Required action:
Would you copy out exactly the lines of the listing below, beginning with the one that contains "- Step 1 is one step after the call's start" and ending with the last?

Supplied data:
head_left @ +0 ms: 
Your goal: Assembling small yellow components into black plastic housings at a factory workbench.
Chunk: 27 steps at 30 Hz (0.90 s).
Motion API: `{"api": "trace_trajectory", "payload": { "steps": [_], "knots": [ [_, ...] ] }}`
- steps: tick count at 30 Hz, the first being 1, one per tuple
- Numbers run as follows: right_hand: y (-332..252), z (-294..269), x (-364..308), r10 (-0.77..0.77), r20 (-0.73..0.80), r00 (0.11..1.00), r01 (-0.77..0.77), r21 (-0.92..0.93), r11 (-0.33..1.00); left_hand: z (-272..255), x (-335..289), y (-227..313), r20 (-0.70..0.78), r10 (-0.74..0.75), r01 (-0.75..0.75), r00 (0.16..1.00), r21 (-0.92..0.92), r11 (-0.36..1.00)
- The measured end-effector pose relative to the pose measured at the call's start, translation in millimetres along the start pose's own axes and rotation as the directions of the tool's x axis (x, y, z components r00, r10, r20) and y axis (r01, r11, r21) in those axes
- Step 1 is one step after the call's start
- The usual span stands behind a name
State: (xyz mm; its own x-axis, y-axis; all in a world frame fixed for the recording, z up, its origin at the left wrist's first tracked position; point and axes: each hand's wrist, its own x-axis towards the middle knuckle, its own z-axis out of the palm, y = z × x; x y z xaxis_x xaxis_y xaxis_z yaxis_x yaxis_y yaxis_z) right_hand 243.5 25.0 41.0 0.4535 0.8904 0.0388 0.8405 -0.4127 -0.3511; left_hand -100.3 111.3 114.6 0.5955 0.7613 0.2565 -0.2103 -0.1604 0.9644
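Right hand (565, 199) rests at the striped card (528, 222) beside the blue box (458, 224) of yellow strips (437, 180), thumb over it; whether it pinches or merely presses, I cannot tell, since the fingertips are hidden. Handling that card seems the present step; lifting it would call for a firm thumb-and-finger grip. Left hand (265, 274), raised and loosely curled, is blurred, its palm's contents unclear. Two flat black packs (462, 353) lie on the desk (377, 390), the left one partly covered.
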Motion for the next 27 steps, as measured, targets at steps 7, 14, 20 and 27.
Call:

Response:
- Step 1 is one step after the call's start
- The usual span stands behind a name
State: (xyz mm; its own x-axis, y-axis; all in a world frame fixed for the recording, z up, its origin at the left wrist's first tracked position; point and axes: each hand's wrist, its own x-axis towards the middle knuckle, its own z-axis out of the palm, y = z × x; x y z xaxis_x xaxis_y xaxis_z yaxis_x yaxis_y yaxis_z) right_hand 243.5 25.0 41.0 0.4535 0.8904 0.0388 0.8405 -0.4127 -0.3511; left_hand -100.3 111.3 114.6 0.5955 0.7613 0.2565 -0.2103 -0.1604 0.9644
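Right hand (565, 199) rests at the striped card (528, 222) beside the blue box (458, 224) of yellow strips (437, 180), thumb over it; whether it pinches or merely presses, I cannot tell, since the fingertips are hidden. Handling that card seems the present step; lifting it would call for a firm thumb-and-finger grip. Left hand (265, 274), raised and loosely curled, is blurred, its palm's contents unclear. Two flat black packs (462, 353) lie on the desk (377, 390), the left one partly covered.
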Motion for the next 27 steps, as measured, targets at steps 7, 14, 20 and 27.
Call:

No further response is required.